> WHAT THE TASK ASKS
Go to the line in the entries below that holds "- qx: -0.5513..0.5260" and repeat exactly from there through the line that holds "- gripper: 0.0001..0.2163", inclusive.

═══ RECORDS SUPPLIED ═══

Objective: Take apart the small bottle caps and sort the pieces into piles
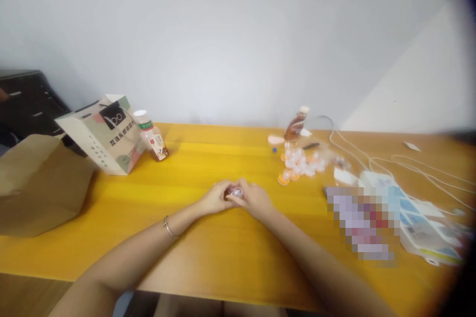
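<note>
My left hand [217, 198] and my right hand [255, 199] meet over the middle of the yellow table [223, 252]. Between them is a small round clear container [237, 192], its shiny top showing. The fingers of both hands curl around it, and the fingertips nearly touch. Its lower part is hidden by the fingers. To the right of my right hand lies a cluster of similar small round clear containers [303, 161], several with orange showing in them. A metal bracelet [169, 227] circles my left wrist.
A brown paper bag [44, 185], a printed gift bag [106, 136] and a white-capped bottle [151, 136] stand left. Behind the cluster leans a brown drink bottle [296, 124]. White cables [357, 151], a clear plastic case [412, 223] and a pixelated flat item [360, 223] lie right.
</note>
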Demonstrator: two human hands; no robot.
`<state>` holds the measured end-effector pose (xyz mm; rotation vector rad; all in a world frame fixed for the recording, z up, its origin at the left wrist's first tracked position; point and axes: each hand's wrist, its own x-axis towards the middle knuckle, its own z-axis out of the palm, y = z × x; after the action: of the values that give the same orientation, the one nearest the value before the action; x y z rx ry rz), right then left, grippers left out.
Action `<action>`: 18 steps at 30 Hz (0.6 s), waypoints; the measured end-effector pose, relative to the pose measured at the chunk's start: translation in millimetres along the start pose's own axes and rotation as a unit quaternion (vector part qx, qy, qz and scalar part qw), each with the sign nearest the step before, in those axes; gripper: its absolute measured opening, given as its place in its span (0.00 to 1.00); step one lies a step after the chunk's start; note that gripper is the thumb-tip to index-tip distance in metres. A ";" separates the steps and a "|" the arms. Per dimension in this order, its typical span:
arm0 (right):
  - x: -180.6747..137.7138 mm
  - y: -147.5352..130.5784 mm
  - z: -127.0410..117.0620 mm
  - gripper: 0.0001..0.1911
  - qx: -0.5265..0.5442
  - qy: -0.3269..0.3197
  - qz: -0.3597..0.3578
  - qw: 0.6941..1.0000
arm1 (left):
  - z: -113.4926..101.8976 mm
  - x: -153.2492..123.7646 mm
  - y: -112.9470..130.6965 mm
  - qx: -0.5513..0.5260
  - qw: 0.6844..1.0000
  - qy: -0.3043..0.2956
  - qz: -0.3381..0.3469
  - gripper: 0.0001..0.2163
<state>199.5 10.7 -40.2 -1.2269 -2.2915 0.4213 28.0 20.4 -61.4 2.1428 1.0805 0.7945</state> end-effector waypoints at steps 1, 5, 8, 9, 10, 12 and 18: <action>-0.6 -0.8 0.0 0.10 0.001 -0.010 -0.019 1.000 | 0.2 -0.7 -0.1 0.006 1.000 0.005 -0.004 0.11; -3.1 -2.1 -4.4 0.14 0.010 -0.001 -0.076 0.997 | 0.1 -1.4 -0.7 0.007 1.000 0.006 0.010 0.09; -3.5 -3.3 -6.0 0.13 0.005 0.008 -0.018 1.000 | -0.3 -0.6 -0.2 -0.006 1.000 -0.001 0.015 0.10; -3.4 -4.0 -6.1 0.09 0.005 -0.001 -0.021 1.000 | -0.3 -0.3 0.1 -0.002 1.000 0.001 0.012 0.09; -3.2 -4.9 -6.1 0.06 0.005 -0.012 -0.039 0.999 | -0.3 0.0 0.3 0.004 1.000 0.004 0.008 0.08; -2.9 -6.7 -6.3 0.07 -0.001 -0.013 -0.084 0.996 | -0.3 0.3 0.2 0.009 1.000 0.005 0.009 0.07; -3.4 -8.2 -4.8 0.07 -0.017 -0.002 -0.043 0.999 | 0.8 0.3 -2.1 -0.004 1.000 0.000 0.011 0.08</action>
<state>198.2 3.6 -33.2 -1.1383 -2.3534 0.3560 27.6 21.5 -63.4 2.1513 1.0530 0.8074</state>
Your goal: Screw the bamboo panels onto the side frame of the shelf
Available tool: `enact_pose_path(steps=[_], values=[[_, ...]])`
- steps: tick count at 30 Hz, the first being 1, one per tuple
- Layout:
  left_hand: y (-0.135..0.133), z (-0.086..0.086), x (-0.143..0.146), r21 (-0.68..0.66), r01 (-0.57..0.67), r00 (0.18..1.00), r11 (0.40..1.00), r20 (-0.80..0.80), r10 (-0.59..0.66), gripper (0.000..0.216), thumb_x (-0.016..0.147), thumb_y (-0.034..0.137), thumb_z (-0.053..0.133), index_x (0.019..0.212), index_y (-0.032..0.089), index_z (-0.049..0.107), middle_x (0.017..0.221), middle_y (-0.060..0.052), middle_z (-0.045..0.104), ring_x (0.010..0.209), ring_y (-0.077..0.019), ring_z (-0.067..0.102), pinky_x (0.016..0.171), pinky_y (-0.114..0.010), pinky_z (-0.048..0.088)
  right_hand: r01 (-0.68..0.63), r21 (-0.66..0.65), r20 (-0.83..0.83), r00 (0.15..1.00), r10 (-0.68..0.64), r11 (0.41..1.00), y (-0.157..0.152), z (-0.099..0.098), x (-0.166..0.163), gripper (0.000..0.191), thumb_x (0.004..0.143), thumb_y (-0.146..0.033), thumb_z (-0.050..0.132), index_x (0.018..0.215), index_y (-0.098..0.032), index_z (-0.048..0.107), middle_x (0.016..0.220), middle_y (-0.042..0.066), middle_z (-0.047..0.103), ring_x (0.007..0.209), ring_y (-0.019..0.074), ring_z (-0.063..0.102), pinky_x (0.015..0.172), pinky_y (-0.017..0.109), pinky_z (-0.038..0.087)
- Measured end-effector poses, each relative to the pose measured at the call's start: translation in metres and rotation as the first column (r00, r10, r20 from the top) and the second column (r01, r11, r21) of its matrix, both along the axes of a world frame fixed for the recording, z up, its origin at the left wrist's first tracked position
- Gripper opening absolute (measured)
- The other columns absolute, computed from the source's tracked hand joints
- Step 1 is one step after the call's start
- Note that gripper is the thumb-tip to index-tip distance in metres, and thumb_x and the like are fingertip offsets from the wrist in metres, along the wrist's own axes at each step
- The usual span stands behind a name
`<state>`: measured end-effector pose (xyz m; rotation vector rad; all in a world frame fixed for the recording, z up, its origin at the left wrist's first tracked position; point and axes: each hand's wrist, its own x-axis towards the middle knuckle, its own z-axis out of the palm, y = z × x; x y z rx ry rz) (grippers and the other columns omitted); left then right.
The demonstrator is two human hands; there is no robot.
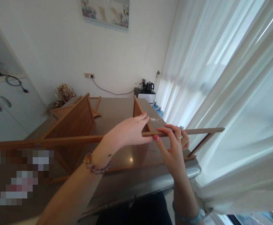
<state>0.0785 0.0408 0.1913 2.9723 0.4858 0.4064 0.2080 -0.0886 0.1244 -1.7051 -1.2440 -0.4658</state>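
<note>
A long wooden rail runs across the view above a brown table. My left hand lies over the rail near its middle, fingers curled onto it. My right hand pinches the same rail just to the right, forefinger and thumb closed on it. The rail belongs to a wooden frame: a thin slanted strut drops from its right end, and an upright wooden panel meets it under my left hand. A larger wooden panel stands tilted on the table to the left.
White curtains hang close on the right. A small stand with a black kettle sits in the far corner, with water bottles beside it. Dried grass lies at the table's far left. White cabinets line the left wall.
</note>
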Motion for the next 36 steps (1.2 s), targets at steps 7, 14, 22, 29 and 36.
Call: enact_pose_path(steps=[7, 14, 22, 29, 36], values=[[-0.003, 0.003, -0.001, 0.015, 0.010, 1.000, 1.000, -0.008, -0.010, 0.086, 0.082, 0.064, 0.044, 0.143, 0.004, 0.033, 0.152, -0.018, 0.028, 0.132, -0.0305, 0.043, 0.104, -0.037, 0.038, 0.001, 0.026, -0.003, 1.000, -0.001, 1.000, 0.001, 0.002, -0.001, 0.024, 0.085, -0.047, 0.059, 0.100, -0.030, 0.064, 0.120, 0.003, 0.052, 0.120, 0.0244, 0.036, 0.103, 0.046, 0.028], [-0.002, 0.001, -0.002, 0.039, 0.012, 1.000, 0.999, 0.009, -0.012, 0.086, 0.081, 0.066, 0.044, 0.141, 0.005, 0.036, 0.150, -0.019, 0.032, 0.130, -0.0298, 0.045, 0.103, -0.035, 0.038, 0.000, -0.009, -0.012, 1.000, 0.000, 1.000, 0.000, 0.006, 0.001, 0.027, 0.082, -0.052, 0.060, 0.096, -0.029, 0.066, 0.111, 0.003, 0.058, 0.113, 0.0259, 0.042, 0.100, 0.049, 0.028], [-0.002, 0.002, -0.001, 0.035, 0.017, 1.000, 0.999, 0.003, -0.018, 0.084, 0.081, 0.065, 0.045, 0.139, 0.004, 0.038, 0.150, -0.020, 0.032, 0.129, -0.0297, 0.046, 0.102, -0.035, 0.039, -0.012, -0.062, -0.008, 1.000, 0.011, 0.998, -0.003, 0.013, 0.002, 0.027, 0.080, -0.053, 0.062, 0.093, -0.029, 0.066, 0.107, 0.002, 0.060, 0.111, 0.0261, 0.042, 0.099, 0.048, 0.027], [-0.003, 0.003, -0.001, 0.013, 0.014, 1.000, 1.000, -0.002, -0.014, 0.093, 0.080, 0.071, 0.042, 0.143, 0.003, 0.033, 0.151, -0.020, 0.029, 0.135, -0.0293, 0.038, 0.109, -0.036, 0.033, -0.046, -0.085, -0.037, 0.998, 0.042, 0.995, -0.007, 0.012, 0.004, 0.023, 0.084, -0.050, 0.059, 0.099, -0.034, 0.067, 0.112, 0.000, 0.059, 0.115, 0.0248, 0.040, 0.102, 0.047, 0.024], [-0.003, 0.002, -0.001, 0.023, 0.009, 1.000, 1.000, 0.007, -0.009, 0.089, 0.080, 0.072, 0.041, 0.142, 0.007, 0.037, 0.151, -0.018, 0.031, 0.136, -0.0282, 0.037, 0.109, -0.035, 0.032, -0.070, -0.036, -0.045, 0.997, 0.068, 0.997, -0.008, 0.017, -0.002, 0.021, 0.086, -0.044, 0.057, 0.100, -0.031, 0.066, 0.115, 0.002, 0.059, 0.116, 0.0249, 0.043, 0.103, 0.049, 0.028]])
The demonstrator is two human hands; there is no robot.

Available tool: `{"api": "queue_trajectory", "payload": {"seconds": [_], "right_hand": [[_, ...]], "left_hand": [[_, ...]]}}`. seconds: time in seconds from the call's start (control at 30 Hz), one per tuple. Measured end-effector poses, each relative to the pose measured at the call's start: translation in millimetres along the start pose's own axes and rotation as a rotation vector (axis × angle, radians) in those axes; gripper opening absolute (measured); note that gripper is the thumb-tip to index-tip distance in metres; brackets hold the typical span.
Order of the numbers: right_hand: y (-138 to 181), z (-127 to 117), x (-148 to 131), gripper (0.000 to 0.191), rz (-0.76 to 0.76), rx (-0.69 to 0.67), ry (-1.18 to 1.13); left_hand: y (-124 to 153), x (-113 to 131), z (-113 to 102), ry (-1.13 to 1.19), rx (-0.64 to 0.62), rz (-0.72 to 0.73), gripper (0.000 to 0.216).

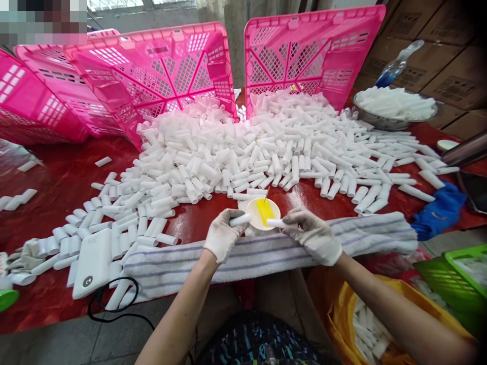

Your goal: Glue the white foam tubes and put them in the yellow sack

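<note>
My left hand [225,235], in a white glove, is closed on a short white tube [240,220] at the left of a small white bowl [252,208]. In my gloved right hand [314,235] is another white tube [276,223], its end over the bowl's right rim. Something flat and bright yellow [265,211] lies in the bowl, with a thin stick-like piece rising at its upper edge. Under my wrists a striped towel [266,257] runs along the table's front edge. Beyond the bowl spreads a big heap of white tubes [236,152].
Pink crates [160,71] stand tipped behind the heap. A metal bowl [388,119] of white pieces is at the back right. A white power bank [92,263] with a black cable lies front left. Below right are a yellow sack [338,309] and a green basket [449,281].
</note>
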State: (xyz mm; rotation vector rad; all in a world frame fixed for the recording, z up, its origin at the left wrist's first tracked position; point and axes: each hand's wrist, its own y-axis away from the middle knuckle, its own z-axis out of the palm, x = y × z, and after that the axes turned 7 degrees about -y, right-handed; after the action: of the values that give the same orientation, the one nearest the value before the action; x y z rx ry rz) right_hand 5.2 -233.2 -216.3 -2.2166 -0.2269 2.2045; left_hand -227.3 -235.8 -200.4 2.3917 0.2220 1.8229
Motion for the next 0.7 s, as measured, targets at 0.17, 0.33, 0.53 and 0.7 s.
{"api": "queue_trajectory", "payload": {"seconds": [0.17,0.33,0.53,0.7], "right_hand": [[0.9,5.2,-24.1,0.044,0.243,0.056,-0.124],[0.4,12.3,-32.1,0.045,0.317,0.004,-0.032],[18.9,14.6,-48.1,0.025,-0.314,-0.204,0.599],[28.1,23.7,-48.7,0.033,-0.518,-0.241,0.827]], "left_hand": [[16.8,10.7,15.0,0.061,-0.068,0.003,0.032],[32.0,20.3,16.1,0.100,-0.131,0.019,0.034],[43.5,19.6,17.2,-0.153,-0.324,-0.008,0.050],[50.7,22.9,45.1,-0.393,-0.234,0.005,0.048]]}}
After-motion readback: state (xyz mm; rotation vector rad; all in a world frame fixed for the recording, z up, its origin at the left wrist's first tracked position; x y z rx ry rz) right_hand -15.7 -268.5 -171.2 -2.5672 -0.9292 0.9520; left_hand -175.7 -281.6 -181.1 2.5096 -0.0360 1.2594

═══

> RESPONSE FOR THIS EXERCISE
  - qx: -0.5513..0.5260
  - qw: 0.6844..1.0000
  - qy: -0.3043..0.2956
  - qz: -0.3381..0.3469
  - gripper: 0.0001..0.2163

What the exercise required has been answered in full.